Repeat word for word every line of the data below, from the first through the line containing "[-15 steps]", and stop there.

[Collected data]
☆ ☆ ☆

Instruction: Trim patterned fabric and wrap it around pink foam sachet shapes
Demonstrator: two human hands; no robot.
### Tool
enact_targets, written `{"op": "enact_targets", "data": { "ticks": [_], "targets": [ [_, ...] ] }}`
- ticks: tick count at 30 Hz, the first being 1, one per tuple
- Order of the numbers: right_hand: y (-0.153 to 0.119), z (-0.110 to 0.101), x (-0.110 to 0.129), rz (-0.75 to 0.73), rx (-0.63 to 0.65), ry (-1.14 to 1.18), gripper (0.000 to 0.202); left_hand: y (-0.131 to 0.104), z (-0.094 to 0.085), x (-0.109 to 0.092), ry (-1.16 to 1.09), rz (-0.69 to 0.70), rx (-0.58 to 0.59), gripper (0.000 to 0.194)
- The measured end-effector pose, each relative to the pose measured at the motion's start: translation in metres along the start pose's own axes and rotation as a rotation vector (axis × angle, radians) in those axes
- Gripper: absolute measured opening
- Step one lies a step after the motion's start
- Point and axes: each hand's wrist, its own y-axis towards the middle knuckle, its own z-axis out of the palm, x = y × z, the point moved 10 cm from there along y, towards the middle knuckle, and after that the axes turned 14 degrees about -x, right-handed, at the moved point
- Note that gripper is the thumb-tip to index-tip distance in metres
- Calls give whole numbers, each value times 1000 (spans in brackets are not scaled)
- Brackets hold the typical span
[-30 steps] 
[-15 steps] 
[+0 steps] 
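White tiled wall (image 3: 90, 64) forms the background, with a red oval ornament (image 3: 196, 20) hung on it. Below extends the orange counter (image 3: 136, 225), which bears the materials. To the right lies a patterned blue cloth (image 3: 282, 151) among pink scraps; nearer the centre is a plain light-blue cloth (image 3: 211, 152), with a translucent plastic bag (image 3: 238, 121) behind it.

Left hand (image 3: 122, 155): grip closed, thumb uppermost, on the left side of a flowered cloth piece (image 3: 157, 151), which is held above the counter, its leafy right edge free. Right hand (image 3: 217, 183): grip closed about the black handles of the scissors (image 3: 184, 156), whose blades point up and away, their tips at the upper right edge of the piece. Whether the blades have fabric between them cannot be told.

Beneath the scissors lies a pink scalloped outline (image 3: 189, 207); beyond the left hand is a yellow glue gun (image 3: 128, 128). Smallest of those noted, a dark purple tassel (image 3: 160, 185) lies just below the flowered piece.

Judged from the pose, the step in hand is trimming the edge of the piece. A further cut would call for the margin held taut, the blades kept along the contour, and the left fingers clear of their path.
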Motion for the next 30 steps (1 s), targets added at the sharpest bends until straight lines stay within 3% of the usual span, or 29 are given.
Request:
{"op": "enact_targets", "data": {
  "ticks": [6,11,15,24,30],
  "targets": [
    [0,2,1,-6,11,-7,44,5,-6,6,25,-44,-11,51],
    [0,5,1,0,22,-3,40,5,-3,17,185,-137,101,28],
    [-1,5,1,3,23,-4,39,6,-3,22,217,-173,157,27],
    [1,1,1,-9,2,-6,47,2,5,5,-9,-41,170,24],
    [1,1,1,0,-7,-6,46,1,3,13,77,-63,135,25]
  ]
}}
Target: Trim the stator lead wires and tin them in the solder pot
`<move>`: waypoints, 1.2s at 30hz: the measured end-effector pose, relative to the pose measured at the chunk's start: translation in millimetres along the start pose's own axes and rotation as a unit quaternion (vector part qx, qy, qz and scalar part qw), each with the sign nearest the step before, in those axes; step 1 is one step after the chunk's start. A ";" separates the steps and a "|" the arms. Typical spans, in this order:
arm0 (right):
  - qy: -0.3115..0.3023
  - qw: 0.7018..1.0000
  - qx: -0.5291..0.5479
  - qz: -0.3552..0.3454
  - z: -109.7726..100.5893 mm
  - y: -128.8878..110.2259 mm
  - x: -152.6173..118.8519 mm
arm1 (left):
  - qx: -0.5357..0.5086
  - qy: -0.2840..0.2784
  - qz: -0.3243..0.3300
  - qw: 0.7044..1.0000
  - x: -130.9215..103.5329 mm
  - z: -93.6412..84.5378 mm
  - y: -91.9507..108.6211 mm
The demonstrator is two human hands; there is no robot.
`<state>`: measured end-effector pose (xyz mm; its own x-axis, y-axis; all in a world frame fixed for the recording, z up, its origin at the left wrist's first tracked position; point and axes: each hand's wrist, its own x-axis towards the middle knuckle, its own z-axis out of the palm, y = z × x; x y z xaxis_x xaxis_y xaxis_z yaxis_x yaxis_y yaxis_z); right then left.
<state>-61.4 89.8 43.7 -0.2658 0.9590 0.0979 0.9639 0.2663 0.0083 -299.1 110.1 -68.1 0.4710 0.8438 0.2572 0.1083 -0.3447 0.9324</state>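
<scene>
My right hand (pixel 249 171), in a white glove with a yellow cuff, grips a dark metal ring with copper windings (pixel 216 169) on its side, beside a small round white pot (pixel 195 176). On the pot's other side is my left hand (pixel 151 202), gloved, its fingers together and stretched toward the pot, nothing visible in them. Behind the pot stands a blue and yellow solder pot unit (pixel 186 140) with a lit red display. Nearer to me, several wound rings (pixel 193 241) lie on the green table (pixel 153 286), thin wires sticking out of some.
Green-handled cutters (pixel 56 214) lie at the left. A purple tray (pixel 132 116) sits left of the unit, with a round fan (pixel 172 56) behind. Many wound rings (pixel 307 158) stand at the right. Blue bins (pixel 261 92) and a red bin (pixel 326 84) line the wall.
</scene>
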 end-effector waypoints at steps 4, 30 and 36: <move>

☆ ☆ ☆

Response area:
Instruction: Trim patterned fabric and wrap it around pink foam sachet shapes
Demonstrator: two human hands; no robot.
### Tool
enact_targets, written `{"op": "enact_targets", "data": { "ticks": [_], "targets": [ [_, ...] ] }}`
- ticks: tick count at 30 Hz, the first being 1, one per tuple
- Order of the numbers: right_hand: y (-0.153 to 0.119), z (-0.110 to 0.101), x (-0.110 to 0.129), rz (-0.75 to 0.73), rx (-0.63 to 0.65), ry (-1.14 to 1.18), gripper (0.000 to 0.202); left_hand: y (-0.131 to 0.104), z (-0.094 to 0.085), x (-0.109 to 0.092), ry (-1.16 to 1.09), rz (-0.69 to 0.70), rx (-0.58 to 0.59), gripper (0.000 to 0.194)
- The measured end-effector pose, each relative to the pose measured at the motion's start: translation in metres along the start pose's own axes and rotation as a rotation vector (axis × angle, radians) in those axes
- Gripper: absolute measured opening
- Step one lies a step after the motion's start
- Point and axes: each hand's wrist, its own y-axis towards the middle knuckle, its own z-axis out of the palm, x = y × z, the point moved 10 cm from there along y, towards the middle knuckle, and after that the axes turned 14 degrees about -x, right-handed, at the moved point
- Note that gripper is the thumb-tip to index-tip distance in metres
- Calls give whole numbers, each value times 1000 (spans in brackets are not scaled)
- Brackets hold the typical span
[-30 steps] 
[-15 steps] 

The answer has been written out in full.